I thought about it. I'd started to clean out my desk that day and hadn't gotten very far-to paraphrase Poe, who would have thought the old desk could have had so much crap in it? Or maybe it was just me, and that crack about not even being able to tie my own shoelaces wasn't so wrong, after all. I'd gotten two empty cardboard cartons from Riddley's room (which smells oddly green lately, like fresh marijuana-and no, I didn't see any) and did nothing but stare from one to the other. Maybe with a little more time I could at least complete the elementary job of cleaning up my old life before starting some unimaginable new one. It's just that I've felt so fucking dreary. “Suppose we table the resignation until the end of the month,” I said. “would that ease your mind?”

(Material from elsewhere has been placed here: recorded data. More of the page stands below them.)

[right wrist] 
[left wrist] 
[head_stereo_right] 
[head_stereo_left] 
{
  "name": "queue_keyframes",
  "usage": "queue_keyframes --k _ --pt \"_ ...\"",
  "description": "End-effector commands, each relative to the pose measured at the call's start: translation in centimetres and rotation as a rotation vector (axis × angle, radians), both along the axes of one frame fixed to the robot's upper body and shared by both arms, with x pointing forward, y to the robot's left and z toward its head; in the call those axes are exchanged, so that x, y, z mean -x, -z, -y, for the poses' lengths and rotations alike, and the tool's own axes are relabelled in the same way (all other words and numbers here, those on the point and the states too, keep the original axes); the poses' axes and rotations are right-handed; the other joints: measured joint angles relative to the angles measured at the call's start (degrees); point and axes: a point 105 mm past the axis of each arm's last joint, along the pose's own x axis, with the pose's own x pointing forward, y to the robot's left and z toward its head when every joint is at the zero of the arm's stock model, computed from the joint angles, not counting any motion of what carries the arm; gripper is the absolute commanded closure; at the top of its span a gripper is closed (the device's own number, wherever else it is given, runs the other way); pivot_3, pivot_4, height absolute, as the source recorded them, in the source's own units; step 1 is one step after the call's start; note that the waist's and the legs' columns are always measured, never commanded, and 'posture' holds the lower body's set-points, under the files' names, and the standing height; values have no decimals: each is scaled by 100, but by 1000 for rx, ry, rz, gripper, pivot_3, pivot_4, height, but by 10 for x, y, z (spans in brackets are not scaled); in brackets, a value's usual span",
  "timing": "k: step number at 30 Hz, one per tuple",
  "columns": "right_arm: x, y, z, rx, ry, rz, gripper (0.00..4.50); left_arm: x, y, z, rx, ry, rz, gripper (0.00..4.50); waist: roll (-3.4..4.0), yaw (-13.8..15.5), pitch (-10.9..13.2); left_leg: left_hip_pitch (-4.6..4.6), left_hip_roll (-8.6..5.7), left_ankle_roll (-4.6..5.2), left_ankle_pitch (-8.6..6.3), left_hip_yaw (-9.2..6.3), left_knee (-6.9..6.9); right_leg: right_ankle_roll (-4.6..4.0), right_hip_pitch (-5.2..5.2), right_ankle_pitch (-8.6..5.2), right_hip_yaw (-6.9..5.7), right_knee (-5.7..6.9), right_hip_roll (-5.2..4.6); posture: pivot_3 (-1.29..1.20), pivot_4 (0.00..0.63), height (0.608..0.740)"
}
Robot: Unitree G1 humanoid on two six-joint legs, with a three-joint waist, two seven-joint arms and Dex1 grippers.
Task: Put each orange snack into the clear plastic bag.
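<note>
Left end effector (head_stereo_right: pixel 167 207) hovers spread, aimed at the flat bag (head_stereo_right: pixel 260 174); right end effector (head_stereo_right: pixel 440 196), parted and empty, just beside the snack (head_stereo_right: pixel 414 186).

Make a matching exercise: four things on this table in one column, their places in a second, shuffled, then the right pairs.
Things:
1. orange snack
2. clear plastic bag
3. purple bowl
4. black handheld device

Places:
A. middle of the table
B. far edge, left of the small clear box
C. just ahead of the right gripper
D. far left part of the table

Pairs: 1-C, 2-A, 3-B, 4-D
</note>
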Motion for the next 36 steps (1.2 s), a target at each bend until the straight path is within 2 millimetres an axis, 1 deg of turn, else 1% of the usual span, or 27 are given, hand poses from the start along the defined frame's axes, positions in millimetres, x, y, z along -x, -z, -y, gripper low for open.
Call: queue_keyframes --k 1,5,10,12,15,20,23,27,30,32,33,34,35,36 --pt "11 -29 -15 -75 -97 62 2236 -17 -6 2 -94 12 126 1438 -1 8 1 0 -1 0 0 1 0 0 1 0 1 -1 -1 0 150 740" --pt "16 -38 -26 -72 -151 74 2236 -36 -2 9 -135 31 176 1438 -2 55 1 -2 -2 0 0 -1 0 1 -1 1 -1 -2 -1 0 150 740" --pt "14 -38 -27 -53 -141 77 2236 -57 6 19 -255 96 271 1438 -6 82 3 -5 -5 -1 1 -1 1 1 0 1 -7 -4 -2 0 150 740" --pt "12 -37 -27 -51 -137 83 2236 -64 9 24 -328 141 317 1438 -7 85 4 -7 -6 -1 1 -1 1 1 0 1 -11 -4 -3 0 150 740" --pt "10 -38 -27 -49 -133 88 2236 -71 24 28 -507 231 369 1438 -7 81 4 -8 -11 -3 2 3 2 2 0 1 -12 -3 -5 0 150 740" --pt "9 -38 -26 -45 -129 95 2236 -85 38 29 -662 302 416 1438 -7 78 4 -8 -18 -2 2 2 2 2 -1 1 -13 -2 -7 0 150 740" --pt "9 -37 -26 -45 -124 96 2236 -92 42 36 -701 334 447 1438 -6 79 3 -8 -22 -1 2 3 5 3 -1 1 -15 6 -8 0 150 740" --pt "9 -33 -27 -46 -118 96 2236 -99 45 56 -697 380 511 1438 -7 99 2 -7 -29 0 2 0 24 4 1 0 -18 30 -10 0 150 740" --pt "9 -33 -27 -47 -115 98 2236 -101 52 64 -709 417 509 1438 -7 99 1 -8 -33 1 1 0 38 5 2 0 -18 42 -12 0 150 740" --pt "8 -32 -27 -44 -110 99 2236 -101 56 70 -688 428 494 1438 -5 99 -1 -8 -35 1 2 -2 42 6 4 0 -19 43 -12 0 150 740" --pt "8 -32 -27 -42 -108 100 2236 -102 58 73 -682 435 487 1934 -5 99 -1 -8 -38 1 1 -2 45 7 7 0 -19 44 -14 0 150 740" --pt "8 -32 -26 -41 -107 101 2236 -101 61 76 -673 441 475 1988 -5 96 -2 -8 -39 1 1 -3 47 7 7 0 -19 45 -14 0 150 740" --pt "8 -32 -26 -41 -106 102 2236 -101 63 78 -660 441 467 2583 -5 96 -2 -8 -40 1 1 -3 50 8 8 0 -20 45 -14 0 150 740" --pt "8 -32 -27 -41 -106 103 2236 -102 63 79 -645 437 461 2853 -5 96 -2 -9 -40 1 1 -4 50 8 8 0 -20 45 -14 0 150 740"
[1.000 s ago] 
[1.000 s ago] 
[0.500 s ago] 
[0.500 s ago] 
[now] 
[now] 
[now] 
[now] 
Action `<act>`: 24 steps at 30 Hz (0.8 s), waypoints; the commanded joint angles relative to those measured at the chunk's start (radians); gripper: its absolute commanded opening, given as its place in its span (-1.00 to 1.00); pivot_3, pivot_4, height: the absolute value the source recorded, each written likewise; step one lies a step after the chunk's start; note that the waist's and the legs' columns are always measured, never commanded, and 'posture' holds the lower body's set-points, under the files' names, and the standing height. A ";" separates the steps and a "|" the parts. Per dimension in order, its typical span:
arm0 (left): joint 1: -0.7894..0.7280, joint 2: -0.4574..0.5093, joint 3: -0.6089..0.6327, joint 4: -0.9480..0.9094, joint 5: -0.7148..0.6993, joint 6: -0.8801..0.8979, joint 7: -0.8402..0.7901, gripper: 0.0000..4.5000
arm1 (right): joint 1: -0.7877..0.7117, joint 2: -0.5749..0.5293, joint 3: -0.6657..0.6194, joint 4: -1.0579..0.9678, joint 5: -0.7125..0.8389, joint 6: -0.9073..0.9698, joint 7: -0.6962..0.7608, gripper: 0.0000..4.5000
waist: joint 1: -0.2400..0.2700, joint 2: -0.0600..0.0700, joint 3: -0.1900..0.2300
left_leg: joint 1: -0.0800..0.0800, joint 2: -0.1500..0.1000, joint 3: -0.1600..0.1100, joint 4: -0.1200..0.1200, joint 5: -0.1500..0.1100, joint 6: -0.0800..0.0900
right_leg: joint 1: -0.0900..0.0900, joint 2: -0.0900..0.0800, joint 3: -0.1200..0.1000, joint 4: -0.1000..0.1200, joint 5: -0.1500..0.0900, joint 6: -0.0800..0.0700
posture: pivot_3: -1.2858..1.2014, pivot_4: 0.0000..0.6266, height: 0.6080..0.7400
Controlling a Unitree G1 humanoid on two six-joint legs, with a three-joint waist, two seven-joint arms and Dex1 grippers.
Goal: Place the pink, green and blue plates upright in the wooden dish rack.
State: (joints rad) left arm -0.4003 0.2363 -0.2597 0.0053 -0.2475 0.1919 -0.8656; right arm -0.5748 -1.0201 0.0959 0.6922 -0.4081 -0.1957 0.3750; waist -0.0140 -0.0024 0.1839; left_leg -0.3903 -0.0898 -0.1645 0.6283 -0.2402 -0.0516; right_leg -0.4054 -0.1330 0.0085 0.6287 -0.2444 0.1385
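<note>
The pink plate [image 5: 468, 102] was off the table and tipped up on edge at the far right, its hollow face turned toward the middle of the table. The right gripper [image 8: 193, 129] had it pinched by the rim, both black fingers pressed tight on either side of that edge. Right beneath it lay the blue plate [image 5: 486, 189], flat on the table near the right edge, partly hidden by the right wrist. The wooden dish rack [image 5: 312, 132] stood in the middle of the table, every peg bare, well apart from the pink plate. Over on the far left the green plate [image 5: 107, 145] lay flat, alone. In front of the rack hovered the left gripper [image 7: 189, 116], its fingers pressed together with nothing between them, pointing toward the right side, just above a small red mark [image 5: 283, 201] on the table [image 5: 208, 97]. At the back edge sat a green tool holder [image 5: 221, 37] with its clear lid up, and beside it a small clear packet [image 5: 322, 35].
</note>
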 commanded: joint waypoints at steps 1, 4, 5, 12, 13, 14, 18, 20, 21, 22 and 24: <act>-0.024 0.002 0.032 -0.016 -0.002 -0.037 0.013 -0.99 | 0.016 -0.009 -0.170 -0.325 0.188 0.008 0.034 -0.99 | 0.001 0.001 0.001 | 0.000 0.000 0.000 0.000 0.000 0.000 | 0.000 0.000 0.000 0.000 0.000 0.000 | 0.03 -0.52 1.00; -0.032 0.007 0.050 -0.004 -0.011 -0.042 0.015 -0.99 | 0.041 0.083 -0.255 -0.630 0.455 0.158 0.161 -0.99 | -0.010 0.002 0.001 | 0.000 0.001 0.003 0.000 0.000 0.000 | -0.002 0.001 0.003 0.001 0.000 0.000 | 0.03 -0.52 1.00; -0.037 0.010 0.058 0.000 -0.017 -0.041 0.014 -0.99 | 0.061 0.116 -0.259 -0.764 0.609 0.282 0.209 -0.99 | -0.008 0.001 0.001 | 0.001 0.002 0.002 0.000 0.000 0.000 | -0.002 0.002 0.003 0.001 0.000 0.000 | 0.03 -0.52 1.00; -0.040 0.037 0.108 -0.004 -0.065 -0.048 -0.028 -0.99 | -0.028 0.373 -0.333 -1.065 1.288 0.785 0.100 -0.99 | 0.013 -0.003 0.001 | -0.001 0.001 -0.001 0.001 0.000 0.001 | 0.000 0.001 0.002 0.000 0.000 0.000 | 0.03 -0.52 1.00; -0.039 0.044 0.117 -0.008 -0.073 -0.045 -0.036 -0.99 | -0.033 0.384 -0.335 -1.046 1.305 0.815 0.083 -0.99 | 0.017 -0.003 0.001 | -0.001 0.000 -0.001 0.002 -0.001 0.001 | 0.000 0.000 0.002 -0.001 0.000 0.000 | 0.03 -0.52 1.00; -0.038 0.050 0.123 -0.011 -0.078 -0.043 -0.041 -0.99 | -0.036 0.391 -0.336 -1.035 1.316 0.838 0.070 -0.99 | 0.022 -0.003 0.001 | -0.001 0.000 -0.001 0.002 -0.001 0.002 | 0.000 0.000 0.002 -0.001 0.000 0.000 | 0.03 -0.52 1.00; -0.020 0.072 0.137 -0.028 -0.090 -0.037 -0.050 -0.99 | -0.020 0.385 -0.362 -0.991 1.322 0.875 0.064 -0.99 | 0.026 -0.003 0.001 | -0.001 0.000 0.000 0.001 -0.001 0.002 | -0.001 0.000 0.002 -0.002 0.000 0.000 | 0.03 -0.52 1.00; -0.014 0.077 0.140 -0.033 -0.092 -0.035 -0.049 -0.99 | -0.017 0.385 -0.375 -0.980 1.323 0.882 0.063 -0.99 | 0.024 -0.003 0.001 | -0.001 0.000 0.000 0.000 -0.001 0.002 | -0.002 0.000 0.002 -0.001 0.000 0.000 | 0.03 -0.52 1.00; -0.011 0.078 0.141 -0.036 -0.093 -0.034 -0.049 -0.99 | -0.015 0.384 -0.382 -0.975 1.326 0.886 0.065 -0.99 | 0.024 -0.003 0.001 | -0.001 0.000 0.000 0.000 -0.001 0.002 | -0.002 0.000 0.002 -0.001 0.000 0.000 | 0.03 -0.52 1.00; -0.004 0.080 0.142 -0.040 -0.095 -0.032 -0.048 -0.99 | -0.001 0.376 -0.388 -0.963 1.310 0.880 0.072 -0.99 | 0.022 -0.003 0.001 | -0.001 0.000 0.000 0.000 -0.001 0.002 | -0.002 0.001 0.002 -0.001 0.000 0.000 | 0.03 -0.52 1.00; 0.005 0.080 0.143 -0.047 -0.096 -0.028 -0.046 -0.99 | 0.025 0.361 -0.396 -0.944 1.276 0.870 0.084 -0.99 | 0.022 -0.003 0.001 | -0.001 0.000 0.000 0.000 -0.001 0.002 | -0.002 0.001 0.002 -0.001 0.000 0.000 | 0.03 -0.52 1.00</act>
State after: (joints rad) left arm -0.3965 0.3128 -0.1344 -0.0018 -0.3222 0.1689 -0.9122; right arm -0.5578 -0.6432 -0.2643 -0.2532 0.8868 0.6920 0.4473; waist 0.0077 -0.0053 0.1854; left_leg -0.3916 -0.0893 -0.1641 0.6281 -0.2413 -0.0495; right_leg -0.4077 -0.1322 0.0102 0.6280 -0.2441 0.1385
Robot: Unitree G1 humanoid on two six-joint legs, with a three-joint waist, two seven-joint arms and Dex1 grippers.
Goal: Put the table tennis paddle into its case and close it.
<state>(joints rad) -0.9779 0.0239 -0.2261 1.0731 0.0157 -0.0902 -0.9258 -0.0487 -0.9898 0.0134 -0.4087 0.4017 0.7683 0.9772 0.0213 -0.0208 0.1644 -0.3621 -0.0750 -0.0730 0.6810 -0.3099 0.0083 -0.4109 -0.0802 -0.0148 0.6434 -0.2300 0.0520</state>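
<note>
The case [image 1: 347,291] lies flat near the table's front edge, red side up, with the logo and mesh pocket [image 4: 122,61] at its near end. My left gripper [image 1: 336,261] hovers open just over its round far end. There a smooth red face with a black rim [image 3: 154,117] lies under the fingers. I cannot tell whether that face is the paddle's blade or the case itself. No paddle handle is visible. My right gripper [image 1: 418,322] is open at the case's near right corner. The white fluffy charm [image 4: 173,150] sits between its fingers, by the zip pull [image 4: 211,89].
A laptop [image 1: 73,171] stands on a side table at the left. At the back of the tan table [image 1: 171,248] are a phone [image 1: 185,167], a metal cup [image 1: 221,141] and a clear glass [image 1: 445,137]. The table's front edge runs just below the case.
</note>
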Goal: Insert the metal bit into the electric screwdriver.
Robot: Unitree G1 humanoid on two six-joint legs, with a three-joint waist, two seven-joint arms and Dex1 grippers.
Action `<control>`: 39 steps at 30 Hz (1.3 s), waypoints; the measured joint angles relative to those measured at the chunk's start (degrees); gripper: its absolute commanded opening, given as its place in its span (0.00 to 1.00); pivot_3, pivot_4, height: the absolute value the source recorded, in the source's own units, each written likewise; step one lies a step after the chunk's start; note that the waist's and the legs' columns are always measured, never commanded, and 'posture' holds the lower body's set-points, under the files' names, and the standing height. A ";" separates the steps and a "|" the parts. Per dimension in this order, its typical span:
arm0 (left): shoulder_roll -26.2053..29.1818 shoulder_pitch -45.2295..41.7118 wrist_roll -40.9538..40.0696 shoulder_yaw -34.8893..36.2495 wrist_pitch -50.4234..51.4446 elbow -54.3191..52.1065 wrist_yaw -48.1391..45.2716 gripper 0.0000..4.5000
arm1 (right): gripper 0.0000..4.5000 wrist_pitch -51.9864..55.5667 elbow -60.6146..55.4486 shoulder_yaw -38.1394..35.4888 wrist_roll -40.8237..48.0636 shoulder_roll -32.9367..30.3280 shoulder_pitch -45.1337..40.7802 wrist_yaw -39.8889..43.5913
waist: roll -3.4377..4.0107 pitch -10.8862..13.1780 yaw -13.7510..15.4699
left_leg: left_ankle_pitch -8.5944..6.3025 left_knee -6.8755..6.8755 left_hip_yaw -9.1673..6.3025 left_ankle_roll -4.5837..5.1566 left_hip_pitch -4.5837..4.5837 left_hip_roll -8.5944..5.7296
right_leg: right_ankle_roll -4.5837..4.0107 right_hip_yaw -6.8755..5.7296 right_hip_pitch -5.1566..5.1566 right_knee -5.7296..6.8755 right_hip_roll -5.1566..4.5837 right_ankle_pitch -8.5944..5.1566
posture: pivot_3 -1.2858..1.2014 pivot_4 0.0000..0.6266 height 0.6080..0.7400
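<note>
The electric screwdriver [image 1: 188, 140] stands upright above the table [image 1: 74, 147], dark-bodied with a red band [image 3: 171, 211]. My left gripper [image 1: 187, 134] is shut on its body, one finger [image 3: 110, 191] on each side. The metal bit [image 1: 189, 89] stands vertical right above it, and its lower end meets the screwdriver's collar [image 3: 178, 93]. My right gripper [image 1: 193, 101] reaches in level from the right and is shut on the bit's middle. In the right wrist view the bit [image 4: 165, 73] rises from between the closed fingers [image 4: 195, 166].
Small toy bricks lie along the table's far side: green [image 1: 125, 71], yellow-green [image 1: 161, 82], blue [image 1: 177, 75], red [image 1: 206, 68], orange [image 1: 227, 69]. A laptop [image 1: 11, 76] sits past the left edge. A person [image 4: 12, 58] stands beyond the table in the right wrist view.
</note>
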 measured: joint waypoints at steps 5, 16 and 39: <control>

He smiled. “It's not the best I'd hoped for,” he said, “but it's not the worst I was afraid of, either. I'll take it. And now I think we better order while we can still sit up straight.”

We ordered steaks, and ate them, but by then my mouth was too numb to taste much. I suppose I just ought to be grateful that no one had to perform the Heimlich Maneuver on either of us.

As we were leaving-holding onto each other, assisted by the anxious maitre d' (who no doubt only wanted to get us the fuck out of there before we broke something), Roger told me: “Something else I learned in that psychology course—”

“What did you say they called it? The Psychology of Damaged Souls?”